Task item: From the first line to the last, copy the listing exactly and omit the images.

= Beginning of Section =

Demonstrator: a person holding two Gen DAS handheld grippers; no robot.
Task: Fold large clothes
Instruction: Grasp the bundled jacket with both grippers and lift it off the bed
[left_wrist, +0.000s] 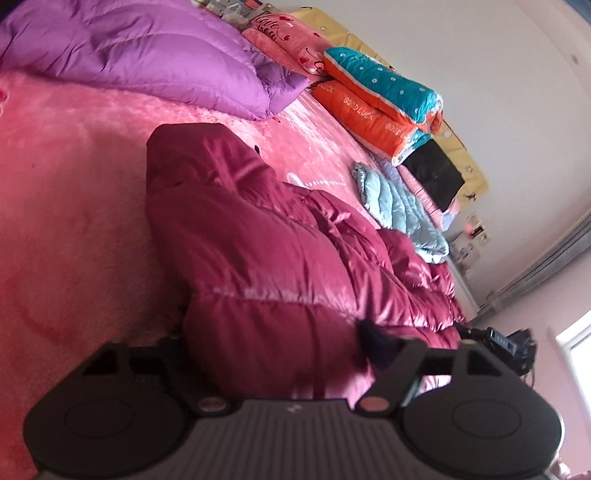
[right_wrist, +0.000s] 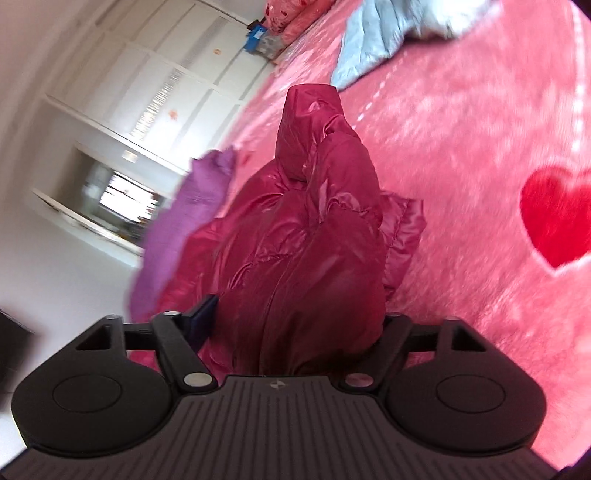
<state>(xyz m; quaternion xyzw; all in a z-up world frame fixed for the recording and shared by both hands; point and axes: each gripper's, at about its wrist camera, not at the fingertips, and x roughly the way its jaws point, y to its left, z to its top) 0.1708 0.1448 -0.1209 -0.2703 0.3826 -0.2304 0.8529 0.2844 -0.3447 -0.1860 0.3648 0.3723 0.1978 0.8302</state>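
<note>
Pink plush bedding (left_wrist: 74, 166) with a red heart (right_wrist: 557, 218) covers the bed where a dark red puffer coat (left_wrist: 266, 240) lies lengthwise, hood (left_wrist: 199, 155) at the far end and hem bunched up against both tools. Beyond it sit a purple down jacket (left_wrist: 147, 55), a pale blue quilted jacket (left_wrist: 399, 206) and a stack of folded quilts (left_wrist: 384, 99) by the wall; a white wardrobe (right_wrist: 155, 74) stands off the bed's edge.

Each tool has a thick roll of the coat's lower end between its jaws. The left gripper (left_wrist: 273, 339) stands partly open with padded fabric filling the gap, one finger (left_wrist: 373, 343) against the cloth on the right side; the right gripper (right_wrist: 295, 317) is likewise wide, its left finger (right_wrist: 203, 317) beside the bulge. Whether the pads are truly pressing cannot be told, since the tips are buried or blurred.

The step appears to be taking the hem to carry it toward the hood. Doing it well likely means pinching both layers at matching points, lifting evenly so the slippery shell does not slide, and keeping the sleeves tucked in.

Both tools point slightly downward along the coat, side by side near its bottom edge
</note>
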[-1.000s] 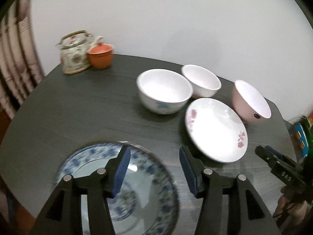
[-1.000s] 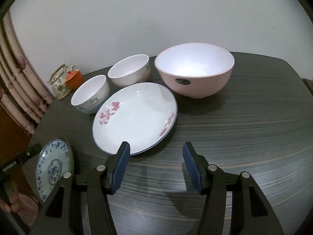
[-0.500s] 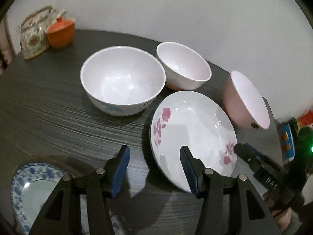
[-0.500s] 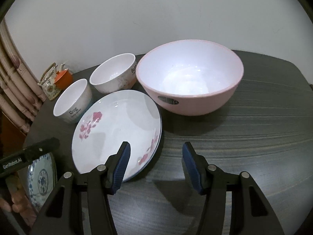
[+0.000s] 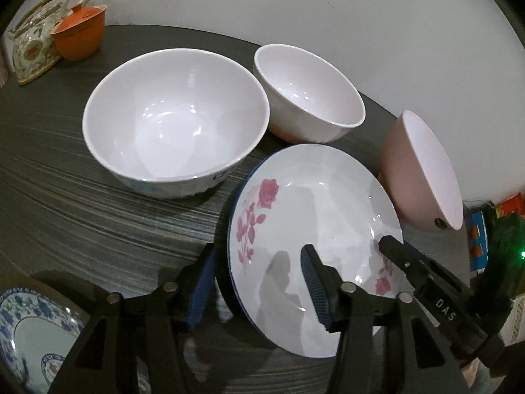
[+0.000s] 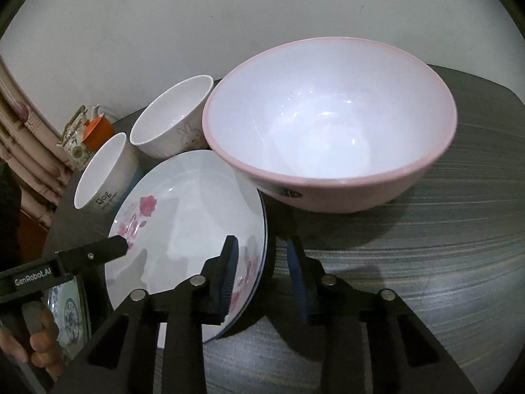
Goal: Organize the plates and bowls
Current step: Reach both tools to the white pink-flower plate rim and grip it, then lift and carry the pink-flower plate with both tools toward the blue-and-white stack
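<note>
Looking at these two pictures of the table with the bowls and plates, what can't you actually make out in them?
- Blue-patterned china plate: left wrist view, cut off by the bottom-left edge and the left gripper.
- Rose-printed white plate: right wrist view, near rim hidden behind the right gripper; whether the pads press it is unclear.
- Small label on the white bowl: too small to read.
- Floral teapot: right wrist view, half hidden by an orange cup.

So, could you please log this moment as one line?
left gripper: astride rim of rose plate, fingers just closing, not gripping | right gripper: astride opposite rim, fingers just closing, not gripping
</note>
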### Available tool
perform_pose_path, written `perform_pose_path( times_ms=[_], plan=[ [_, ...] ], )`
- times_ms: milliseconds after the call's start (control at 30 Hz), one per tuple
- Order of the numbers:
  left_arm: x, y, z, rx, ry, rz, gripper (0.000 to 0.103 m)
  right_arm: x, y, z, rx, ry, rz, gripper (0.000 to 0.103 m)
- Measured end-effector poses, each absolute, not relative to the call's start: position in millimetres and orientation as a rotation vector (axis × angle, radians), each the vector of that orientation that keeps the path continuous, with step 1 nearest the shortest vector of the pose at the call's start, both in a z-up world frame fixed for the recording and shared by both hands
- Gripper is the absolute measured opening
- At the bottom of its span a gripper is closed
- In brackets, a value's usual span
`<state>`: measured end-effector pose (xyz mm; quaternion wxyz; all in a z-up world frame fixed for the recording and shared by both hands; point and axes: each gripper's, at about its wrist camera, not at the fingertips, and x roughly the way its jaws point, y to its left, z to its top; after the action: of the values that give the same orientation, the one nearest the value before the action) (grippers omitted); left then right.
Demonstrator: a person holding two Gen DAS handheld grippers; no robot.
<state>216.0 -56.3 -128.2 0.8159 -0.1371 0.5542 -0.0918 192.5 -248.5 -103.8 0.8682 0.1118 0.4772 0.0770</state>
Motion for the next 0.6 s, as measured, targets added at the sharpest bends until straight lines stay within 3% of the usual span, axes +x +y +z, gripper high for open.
perform_pose_path(
  times_ms=[167, 600],
  plan=[
    [219.4, -56.6, -132.6, -0.298, 1.188, -0.188, 0.036, 197.8, -249.5, -107.6, 0.236, 1.010, 0.173, 0.022],
    [218.5, -65.0, -142.2, -0.281, 1.202, -0.180, 0.018, 203.6, -253.4, -112.8, 0.246, 1.026, 0.195, 0.013]
  ],
)
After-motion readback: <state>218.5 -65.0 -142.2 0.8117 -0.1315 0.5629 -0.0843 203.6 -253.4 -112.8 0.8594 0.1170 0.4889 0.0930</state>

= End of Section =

Output below:
Demonstrator: a person holding two Gen DAS handheld grippers; no robot.
Task: Fold large clothes
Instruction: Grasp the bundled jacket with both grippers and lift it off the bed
[left_wrist, +0.000s] 
[right_wrist, +0.000s] 
<state>(xyz m; quaternion xyzw; all in a z-up world frame fixed for the recording and shared by both hands; point and axes: each gripper's, at about its wrist camera, not at the fingertips, and x roughly the way its jaws point, y to its left, z to its top) 0.1708 0.1448 -0.1209 -0.2703 0.3826 -0.2304 0.8529 0.2844 -0.3447 -0.1860 0.3648 0.3723 0.1978 0.8302</state>
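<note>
Pink plush bedding (left_wrist: 74, 166) with a red heart (right_wrist: 557, 218) covers the bed where a dark red puffer coat (left_wrist: 266, 240) lies lengthwise, hood (left_wrist: 199, 155) at the far end and hem bunched up against both tools. Beyond it sit a purple down jacket (left_wrist: 147, 55), a pale blue quilted jacket (left_wrist: 399, 206) and a stack of folded quilts (left_wrist: 384, 99) by the wall; a white wardrobe (right_wrist: 155, 74) stands off the bed's edge.

Each tool has a thick roll of the coat's lower end between its jaws. The left gripper (left_wrist: 273, 339) stands partly open with padded fabric filling the gap, one finger (left_wrist: 373, 343) against the cloth on the right side; the right gripper (right_wrist: 295, 317) is likewise wide, its left finger (right_wrist: 203, 317) beside the bulge. Whether the pads are truly pressing cannot be told, since the tips are buried or blurred.

The step appears to be taking the hem to carry it toward the hood. Doing it well likely means pinching both layers at matching points, lifting evenly so the slippery shell does not slide, and keeping the sleeves tucked in.

Both tools point slightly downward along the coat, side by side near its bottom edge
</note>
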[-1.000s] 
[-1.000s] 
[-0.500s] 
[-0.500s] 
[+0.000s] 
[+0.000s] 
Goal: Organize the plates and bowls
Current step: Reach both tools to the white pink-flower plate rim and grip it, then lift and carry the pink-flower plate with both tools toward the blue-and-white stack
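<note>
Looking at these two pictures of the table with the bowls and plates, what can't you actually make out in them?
- Blue-patterned china plate: left wrist view, cut off by the bottom-left edge and the left gripper.
- Rose-printed white plate: right wrist view, near rim hidden behind the right gripper; whether the pads press it is unclear.
- Small label on the white bowl: too small to read.
- Floral teapot: right wrist view, half hidden by an orange cup.

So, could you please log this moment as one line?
left gripper: astride rim of rose plate, fingers just closing, not gripping | right gripper: astride opposite rim, fingers just closing, not gripping
</note>
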### Available tool
perform_pose_path, written `perform_pose_path( times_ms=[_], plan=[ [_, ...] ], )`
- times_ms: milliseconds after the call's start (control at 30 Hz), one per tuple
- Order of the numbers:
  left_arm: x, y, z, rx, ry, rz, gripper (0.000 to 0.103 m)
  right_arm: x, y, z, rx, ry, rz, gripper (0.000 to 0.103 m)
- Measured end-effector poses, each absolute, not relative to the call's start: position in millimetres and orientation as a rotation vector (axis × angle, radians), each the vector of that orientation that keeps the path continuous, with step 1 nearest the shortest vector of the pose at the call's start, both in a z-up world frame fixed for the recording and shared by both hands
- Gripper is the absolute measured opening
- At the bottom of its span a gripper is closed
- In brackets, a value's usual span
`<state>`: measured end-effector pose (xyz mm; quaternion wxyz; all in a z-up world frame fixed for the recording and shared by both hands; point and axes: each gripper's, at about its wrist camera, not at the fingertips, and x roughly the way its jaws point, y to its left, z to its top; after the action: of the values that give the same orientation, the one nearest the value before the action) (grippers omitted); left then right.
Demonstrator: a person holding two Gen DAS handheld grippers; no robot.
<state>216.0 -56.3 -128.2 0.8159 -0.1371 0.5542 -0.0918 192.5 -248.5 -103.8 0.8682 0.1118 0.4772 0.0770</state>
Motion for the next 0.6 s, as measured, targets added at the sharpest bends until straight lines stay within 3% of the usual span, axes +x +y +z, gripper high for open.
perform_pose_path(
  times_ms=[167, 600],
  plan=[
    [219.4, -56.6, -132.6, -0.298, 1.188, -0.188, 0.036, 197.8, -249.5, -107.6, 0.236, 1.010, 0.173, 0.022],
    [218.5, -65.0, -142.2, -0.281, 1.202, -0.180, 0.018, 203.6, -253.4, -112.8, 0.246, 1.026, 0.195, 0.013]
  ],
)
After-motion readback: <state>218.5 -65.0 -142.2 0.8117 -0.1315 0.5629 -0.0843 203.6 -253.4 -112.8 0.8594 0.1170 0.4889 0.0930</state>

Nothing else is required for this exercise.